One of New York’s most respected and successful executives, a venerated figure in the corridors of power, recently told me the DOT’s 34th Street plan was “insane,” but wouldn’t be quoted by name. Alarmed as they are by Sadik-Khan, business leaders are loath to jeopardize relations with City Hall — so none will speak up publicly.

Nor is there effective political oversight. The City Council, which must approve land-use proposals that depart an iota from zoning rules, has no authority over DOT. No other city agency has a meaningful say in DOT upheavals that irrevocably alter the urban flow and fabric.

Council Speaker Christine Quinn, Manhattan Borough President Scott Stringer and Rep.
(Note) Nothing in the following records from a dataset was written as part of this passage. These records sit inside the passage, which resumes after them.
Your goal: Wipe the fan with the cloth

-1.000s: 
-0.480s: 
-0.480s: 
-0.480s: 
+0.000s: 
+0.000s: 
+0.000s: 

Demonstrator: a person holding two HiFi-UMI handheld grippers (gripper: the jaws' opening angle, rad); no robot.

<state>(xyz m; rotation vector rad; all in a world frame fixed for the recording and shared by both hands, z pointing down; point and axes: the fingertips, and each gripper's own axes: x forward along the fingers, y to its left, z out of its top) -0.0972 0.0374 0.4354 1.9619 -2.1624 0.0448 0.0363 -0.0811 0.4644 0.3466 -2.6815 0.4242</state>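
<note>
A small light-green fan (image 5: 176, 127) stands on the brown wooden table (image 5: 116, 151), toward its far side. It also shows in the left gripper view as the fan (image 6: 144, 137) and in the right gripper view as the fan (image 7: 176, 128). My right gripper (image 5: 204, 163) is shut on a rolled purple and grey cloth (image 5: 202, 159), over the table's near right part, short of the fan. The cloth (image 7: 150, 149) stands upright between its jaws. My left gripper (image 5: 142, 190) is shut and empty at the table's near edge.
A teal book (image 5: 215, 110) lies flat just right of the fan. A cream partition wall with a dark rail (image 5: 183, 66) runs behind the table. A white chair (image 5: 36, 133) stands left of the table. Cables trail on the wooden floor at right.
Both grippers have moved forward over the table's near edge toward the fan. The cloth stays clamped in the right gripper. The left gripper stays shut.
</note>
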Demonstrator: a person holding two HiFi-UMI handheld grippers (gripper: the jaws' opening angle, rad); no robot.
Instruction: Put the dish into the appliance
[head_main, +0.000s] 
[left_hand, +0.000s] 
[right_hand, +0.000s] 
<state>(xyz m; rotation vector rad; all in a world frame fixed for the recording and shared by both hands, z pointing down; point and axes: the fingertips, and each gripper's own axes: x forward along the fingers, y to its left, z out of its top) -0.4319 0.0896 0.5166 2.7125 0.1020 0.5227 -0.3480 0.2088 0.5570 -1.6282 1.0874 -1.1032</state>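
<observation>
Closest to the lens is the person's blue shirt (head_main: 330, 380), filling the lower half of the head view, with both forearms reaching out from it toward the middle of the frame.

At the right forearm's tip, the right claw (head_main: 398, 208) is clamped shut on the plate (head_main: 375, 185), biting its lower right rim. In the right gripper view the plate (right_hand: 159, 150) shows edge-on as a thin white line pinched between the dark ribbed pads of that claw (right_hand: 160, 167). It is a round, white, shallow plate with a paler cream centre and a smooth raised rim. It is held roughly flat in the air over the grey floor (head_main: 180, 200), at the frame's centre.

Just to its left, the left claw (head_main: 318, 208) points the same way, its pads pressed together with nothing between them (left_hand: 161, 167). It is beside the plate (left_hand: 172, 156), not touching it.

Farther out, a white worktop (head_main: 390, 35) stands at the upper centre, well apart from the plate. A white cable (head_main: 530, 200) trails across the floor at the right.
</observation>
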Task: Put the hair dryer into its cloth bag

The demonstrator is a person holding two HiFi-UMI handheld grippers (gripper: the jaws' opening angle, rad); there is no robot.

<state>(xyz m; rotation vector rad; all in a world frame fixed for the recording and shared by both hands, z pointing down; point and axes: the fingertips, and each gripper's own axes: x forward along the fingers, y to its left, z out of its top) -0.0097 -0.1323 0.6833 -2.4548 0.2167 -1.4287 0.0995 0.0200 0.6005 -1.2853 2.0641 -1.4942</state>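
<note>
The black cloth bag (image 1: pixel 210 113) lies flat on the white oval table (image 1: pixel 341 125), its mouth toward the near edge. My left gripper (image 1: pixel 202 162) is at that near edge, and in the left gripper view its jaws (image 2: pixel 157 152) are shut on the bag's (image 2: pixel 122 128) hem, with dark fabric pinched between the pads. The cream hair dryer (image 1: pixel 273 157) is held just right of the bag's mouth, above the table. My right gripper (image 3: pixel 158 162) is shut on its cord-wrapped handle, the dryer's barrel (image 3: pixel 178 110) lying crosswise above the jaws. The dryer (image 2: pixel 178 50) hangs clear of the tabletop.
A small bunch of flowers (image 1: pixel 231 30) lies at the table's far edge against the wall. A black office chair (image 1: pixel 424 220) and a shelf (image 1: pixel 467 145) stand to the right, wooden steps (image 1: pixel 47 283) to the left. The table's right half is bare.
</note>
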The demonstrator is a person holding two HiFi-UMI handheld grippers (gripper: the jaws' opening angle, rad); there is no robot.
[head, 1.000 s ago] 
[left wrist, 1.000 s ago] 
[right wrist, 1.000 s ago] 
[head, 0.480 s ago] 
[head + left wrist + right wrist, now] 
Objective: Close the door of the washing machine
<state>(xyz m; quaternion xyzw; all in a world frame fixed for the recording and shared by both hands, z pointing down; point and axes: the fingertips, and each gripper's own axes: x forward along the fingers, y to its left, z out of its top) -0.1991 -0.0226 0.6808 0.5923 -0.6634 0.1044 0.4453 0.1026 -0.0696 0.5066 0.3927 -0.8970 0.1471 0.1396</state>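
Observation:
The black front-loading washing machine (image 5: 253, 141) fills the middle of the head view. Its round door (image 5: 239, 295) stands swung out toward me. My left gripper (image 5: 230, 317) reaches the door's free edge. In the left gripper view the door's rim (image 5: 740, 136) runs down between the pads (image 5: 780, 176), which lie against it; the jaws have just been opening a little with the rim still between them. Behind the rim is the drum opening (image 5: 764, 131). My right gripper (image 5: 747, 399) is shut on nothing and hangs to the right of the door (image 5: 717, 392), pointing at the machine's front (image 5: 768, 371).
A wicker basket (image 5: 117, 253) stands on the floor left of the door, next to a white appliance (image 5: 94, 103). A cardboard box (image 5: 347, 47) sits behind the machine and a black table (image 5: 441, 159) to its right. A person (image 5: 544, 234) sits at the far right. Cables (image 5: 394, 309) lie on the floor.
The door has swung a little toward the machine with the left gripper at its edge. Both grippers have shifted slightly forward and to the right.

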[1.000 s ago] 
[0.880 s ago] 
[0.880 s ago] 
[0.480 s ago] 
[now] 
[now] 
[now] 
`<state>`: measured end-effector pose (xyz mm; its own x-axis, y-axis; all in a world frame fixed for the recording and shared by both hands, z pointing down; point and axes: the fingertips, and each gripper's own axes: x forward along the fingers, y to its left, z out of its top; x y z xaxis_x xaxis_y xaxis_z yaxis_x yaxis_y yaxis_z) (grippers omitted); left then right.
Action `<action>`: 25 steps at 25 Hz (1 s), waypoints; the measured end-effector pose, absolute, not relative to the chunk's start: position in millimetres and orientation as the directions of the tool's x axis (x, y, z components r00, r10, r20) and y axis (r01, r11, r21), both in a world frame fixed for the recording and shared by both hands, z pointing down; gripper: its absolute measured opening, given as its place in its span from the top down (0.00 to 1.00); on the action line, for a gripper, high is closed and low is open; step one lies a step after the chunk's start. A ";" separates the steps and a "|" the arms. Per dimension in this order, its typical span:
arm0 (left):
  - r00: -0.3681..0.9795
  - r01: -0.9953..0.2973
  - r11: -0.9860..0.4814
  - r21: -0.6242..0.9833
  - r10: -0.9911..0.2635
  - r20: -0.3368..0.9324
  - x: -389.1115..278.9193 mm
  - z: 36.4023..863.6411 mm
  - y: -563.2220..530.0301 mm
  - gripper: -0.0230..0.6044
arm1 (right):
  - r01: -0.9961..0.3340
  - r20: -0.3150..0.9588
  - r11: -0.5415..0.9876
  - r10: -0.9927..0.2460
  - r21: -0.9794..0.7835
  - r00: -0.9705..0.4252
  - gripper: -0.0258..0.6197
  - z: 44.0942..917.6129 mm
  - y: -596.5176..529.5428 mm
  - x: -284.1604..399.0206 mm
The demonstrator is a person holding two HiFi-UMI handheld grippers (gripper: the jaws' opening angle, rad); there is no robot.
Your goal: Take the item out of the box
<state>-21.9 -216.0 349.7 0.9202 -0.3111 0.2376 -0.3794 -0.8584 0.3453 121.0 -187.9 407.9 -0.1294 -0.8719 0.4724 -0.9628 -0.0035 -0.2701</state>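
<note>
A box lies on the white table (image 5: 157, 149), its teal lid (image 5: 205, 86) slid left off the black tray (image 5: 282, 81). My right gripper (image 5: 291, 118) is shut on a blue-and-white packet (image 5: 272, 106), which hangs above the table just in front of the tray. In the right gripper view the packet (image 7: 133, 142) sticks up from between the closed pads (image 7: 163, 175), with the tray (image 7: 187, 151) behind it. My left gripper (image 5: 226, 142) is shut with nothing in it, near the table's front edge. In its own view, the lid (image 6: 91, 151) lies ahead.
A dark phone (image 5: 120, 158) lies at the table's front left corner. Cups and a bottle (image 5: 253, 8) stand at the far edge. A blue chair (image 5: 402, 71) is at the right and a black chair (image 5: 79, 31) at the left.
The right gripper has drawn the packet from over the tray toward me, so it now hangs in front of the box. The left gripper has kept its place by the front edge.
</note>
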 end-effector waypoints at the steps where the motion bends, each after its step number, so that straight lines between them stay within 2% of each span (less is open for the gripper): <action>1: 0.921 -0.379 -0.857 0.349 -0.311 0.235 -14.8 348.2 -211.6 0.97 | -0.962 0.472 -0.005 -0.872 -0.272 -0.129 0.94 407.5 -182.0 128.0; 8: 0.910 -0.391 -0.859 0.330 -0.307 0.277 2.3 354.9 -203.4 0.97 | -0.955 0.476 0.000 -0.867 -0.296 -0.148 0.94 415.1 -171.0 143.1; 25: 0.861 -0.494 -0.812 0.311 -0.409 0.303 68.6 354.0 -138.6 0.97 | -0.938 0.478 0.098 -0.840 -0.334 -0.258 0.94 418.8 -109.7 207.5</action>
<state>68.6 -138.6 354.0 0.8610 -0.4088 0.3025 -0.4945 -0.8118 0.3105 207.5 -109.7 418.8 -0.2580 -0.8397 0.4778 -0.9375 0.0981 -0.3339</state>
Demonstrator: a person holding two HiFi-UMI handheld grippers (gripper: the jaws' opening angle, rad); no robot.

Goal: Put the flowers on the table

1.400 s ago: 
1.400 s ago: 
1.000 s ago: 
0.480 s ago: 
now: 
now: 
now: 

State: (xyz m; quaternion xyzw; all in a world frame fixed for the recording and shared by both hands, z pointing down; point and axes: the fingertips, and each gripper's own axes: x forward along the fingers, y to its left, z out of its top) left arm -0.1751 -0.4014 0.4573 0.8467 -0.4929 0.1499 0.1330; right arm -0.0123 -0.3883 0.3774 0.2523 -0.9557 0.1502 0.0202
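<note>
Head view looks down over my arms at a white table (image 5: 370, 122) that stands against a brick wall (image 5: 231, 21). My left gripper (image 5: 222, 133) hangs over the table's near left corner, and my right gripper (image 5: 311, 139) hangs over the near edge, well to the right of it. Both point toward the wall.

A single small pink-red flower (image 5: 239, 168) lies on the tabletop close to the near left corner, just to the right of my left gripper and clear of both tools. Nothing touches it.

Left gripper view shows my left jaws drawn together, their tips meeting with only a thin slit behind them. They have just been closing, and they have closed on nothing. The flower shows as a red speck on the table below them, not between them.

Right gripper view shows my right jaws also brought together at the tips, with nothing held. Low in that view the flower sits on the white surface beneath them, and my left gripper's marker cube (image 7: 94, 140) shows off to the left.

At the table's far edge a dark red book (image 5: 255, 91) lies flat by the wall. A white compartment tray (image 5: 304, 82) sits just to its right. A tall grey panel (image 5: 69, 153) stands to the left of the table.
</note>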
Carolyn Maloney have expressed reservations about 34th Street. They’ve asked the DOT to do a “block-by-block” analysis. That’s helpful, but doesn’t address the effect a redesign would have on all of Manhattan. It even plays into the DOT’s hands by suggesting that all the plan needs is minor tinkering.

What’s urgently needed is private-sector courage to denounce the whole, ill-advised scheme. David Letterman has ridiculed the “petting zoo” Sadik-Khan has made of the streets. But many more voices than a single entertainer’s are needed to demand that the agency not destroy one of Manhattan’s great boulevards to satisfy a mayor’s warped priorities and a commissioner’s unbridled ambition.